* EXERCISE DESCRIPTION
In the entries that follow, how many lines include the string "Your"? The answer is the number only.

RECORDS FOR THE EXERCISE: Begin

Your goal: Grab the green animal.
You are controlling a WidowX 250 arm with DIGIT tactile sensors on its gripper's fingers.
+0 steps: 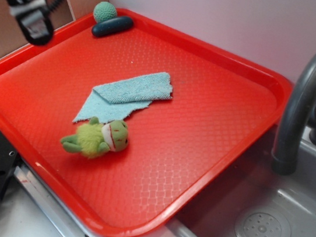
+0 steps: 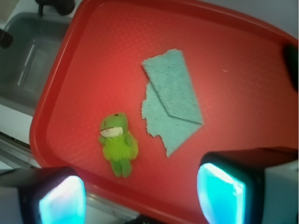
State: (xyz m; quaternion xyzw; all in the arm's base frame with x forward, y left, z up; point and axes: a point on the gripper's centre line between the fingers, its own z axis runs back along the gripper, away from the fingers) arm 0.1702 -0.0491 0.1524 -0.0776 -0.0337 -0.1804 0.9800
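The green animal (image 1: pixel 99 138) is seen lying on the red tray (image 1: pixel 200 154) at about 7 o'clock, just beside a folded blue cloth (image 1: pixel 127 95). The hand (image 2: pixel 140 196) is held spread and empty above. A teal ball (image 1: pixel 104 12) and a dark, possibly oblong object (image 1: pixel 112 26) are set at 11 o'clock.

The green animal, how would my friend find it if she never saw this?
Find the big red plastic tray beside the grey sink. Near its front edge, touching a folded light-blue cloth, lies the fuzzy lime-green plush frog. Only it has limbs and a white-and-red face.
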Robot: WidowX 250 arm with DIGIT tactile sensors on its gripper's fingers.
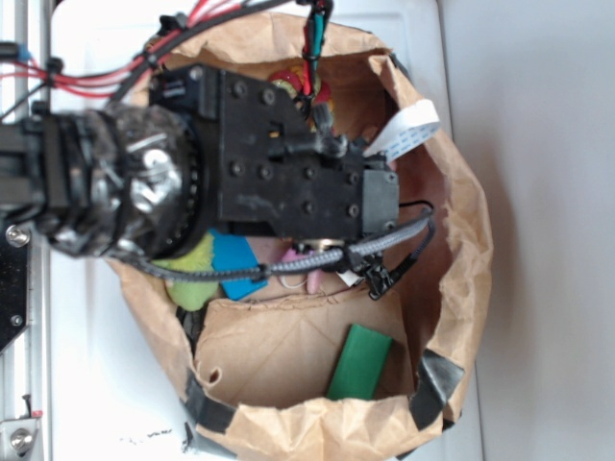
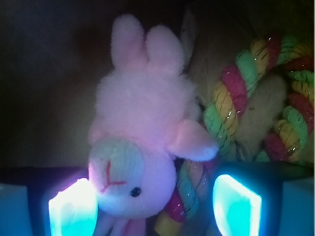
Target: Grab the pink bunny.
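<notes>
Between the gripper's [image 2: 155, 209] spread fingers [image 2: 74, 209] lies the pink bunny [image 2: 142, 142]

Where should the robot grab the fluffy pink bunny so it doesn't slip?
Probably by the head. In the wrist view, the small soft pink plush bunny lies with its round whitish face between the open gripper's two glowing fingers. Closing straight on from both sides of the head looks best; the braided multicoloured rope toy beside it leaves little room elsewhere.
</notes>
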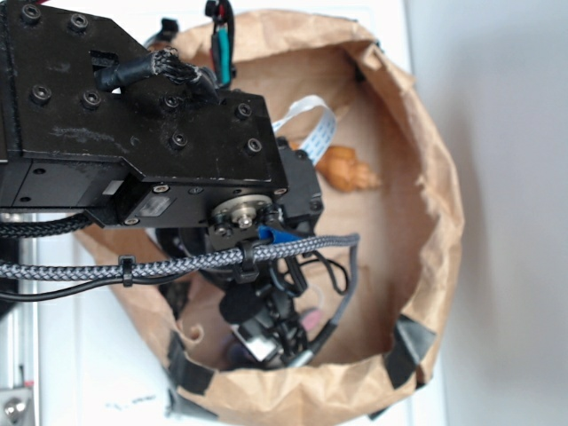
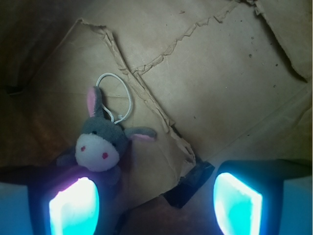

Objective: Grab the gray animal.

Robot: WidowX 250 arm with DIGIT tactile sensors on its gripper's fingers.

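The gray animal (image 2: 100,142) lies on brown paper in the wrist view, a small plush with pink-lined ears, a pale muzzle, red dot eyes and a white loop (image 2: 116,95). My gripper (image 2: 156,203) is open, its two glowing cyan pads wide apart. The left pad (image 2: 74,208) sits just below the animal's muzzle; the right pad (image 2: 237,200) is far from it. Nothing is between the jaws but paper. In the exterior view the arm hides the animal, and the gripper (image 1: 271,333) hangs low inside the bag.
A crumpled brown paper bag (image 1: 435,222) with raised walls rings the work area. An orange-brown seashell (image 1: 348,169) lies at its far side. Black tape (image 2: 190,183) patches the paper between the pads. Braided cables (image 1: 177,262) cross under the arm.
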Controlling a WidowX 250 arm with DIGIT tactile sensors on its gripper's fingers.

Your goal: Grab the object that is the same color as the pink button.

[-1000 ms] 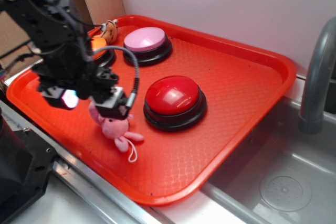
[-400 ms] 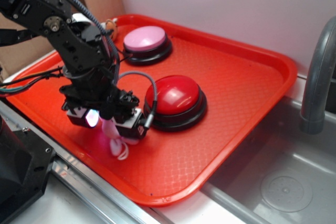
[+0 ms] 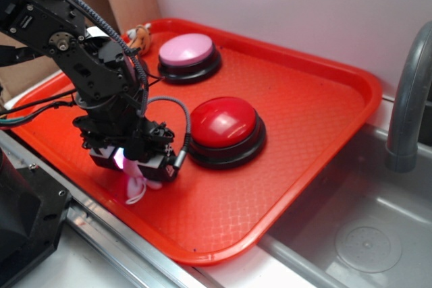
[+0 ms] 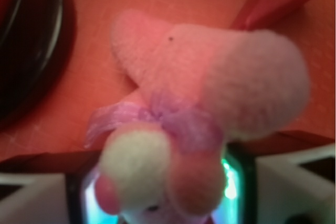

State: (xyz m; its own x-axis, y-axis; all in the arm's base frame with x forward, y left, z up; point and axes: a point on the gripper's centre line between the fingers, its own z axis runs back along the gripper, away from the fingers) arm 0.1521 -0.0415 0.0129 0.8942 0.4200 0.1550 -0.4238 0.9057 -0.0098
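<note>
The red plastic tray (image 3: 304, 106) has a raised rim, rounded corners and a fine diamond-textured floor. It sits on a metal counter, with a white wall behind it. A steel sink basin (image 3: 364, 234) lies just beside its right edge, and a grey faucet pipe (image 3: 408, 99) rises there. The right half of the tray floor is bare; the left half is crowded.

The black robot arm (image 3: 74, 45), trailing grey cable, reaches down over the tray's near left edge. The red button (image 3: 225, 129), a glossy dome on a black base, stands mid-tray, just right of the arm. The pink button (image 3: 187, 55), a pale dome on a black base, stands near the far rim. A small orange plush (image 3: 140, 35) lies at the far left rim, beside the pink button.

The gripper (image 3: 135, 163) is lowered onto the pink bunny (image 3: 136, 183), which lies on the tray floor near the front rim, left of the red button. In the wrist view the fuzzy bunny (image 4: 210, 103), with lilac ribbon and white face patch, fills the space between the fingers. Whether the jaws are clamped on it cannot be told.
</note>
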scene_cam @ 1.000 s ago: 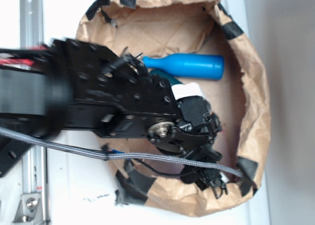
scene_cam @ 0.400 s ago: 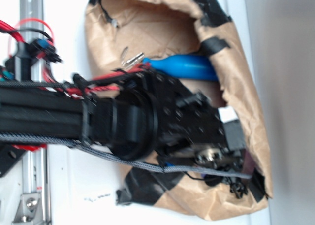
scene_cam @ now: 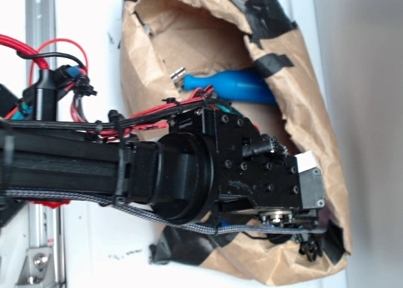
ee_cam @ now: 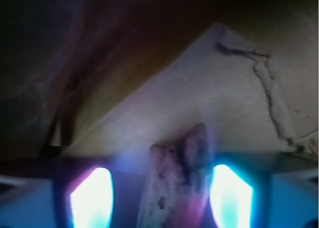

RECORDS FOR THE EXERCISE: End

* WRITTEN RESPONSE
2